_Information supplied_:
+ + +

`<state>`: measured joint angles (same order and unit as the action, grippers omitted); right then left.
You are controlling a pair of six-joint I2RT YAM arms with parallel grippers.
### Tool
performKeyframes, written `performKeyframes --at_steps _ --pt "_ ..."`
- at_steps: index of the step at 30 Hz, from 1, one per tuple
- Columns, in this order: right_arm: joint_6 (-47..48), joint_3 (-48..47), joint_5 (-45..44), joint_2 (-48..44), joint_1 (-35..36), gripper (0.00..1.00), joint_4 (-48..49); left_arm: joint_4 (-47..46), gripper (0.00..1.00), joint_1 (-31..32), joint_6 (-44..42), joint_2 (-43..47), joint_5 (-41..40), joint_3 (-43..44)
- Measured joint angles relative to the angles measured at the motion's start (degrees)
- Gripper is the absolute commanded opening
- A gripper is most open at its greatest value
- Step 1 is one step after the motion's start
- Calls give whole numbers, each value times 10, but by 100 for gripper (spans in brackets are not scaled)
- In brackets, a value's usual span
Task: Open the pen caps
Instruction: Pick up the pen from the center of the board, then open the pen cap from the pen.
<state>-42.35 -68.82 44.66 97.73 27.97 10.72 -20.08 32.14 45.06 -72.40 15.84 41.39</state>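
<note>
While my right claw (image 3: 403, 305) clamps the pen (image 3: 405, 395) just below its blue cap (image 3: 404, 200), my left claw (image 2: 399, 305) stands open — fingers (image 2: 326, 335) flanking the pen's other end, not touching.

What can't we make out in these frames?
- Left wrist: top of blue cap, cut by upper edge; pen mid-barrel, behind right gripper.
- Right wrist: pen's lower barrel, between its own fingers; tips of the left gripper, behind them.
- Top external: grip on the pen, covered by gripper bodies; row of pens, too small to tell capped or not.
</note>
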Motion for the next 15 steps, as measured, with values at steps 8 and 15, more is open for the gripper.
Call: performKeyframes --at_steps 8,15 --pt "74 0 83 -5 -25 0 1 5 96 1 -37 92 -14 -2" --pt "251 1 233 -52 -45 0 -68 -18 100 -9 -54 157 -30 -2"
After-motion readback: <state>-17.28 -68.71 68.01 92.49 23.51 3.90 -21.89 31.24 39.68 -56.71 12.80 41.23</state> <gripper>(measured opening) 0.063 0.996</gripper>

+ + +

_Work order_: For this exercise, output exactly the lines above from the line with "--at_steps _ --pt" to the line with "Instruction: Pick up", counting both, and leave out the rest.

_Output_:
performKeyframes, written `performKeyframes --at_steps _ --pt "_ ..."`
- at_steps: index of the step at 30 Hz, from 1, one per tuple
- Columns, in this order: right_arm: joint_6 (-47..48), joint_3 (-48..47), joint_5 (-45..44), joint_2 (-48..44), joint_1 (-35..36), gripper (0.00..1.00), joint_4 (-48..49); left_arm: joint_4 (-47..46), gripper (0.00..1.00), joint_1 (-31..32), joint_6 (-44..42), joint_2 (-43..47), joint_5 (-41..40), joint_3 (-43..44)
- Measured joint angles relative to the angles measured at the motion's start (degrees)
- Gripper is the absolute commanded opening
- A gripper is most open at its greatest value
- Step 1 is one step after the motion's start
- Calls give whole numbers, each value times 10, but by 100 for gripper (spans in brackets are not scaled)
- In brackets, a value's usual span
Task: Open the pen caps
Instruction: Pick up the pen from the center of the board, then open the pen cap from the pen.

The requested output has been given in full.